§ PROBLEM DESCRIPTION
Filter this data down to the lines that hold "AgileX", and copy them.

═════ RECORDS

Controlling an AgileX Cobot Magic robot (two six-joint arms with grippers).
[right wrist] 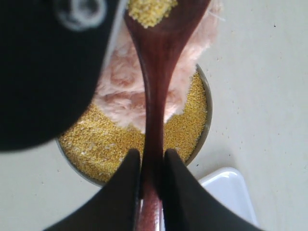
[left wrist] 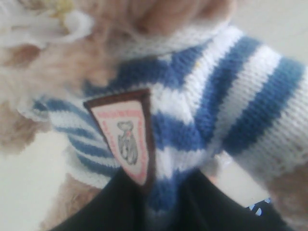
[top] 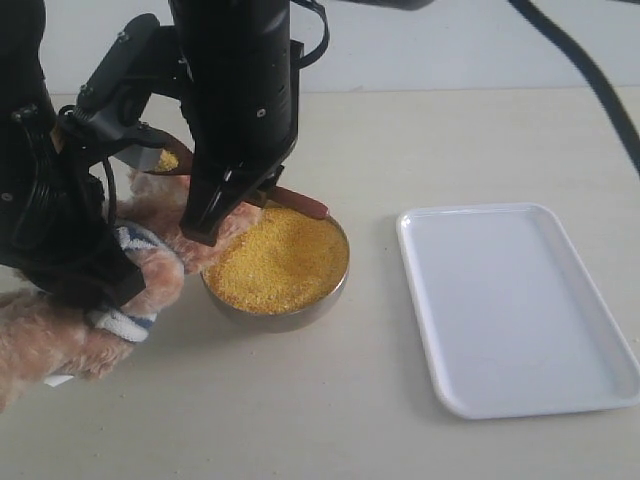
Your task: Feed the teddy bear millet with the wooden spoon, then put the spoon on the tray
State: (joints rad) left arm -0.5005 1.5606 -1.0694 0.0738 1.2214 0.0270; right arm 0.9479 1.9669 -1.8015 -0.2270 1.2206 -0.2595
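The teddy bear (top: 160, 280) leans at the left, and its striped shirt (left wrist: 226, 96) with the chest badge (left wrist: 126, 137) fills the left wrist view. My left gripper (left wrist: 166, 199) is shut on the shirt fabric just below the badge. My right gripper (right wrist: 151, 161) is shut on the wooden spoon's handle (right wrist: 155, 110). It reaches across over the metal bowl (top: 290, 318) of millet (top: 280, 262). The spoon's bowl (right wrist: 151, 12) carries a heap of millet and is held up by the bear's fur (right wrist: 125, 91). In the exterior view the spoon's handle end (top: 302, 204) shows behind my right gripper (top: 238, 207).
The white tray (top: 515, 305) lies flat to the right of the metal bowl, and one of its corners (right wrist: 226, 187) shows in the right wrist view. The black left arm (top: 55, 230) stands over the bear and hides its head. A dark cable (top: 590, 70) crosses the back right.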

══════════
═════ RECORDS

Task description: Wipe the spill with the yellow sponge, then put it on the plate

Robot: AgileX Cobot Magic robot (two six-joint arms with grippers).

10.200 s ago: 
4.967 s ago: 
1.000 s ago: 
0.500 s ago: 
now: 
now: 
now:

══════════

§ EXERCISE SOLUTION
Controlling an AgileX Cobot Magic robot (two six-joint arms with grippers).
Robot: AgileX Cobot Magic robot (two six-joint arms with grippers).

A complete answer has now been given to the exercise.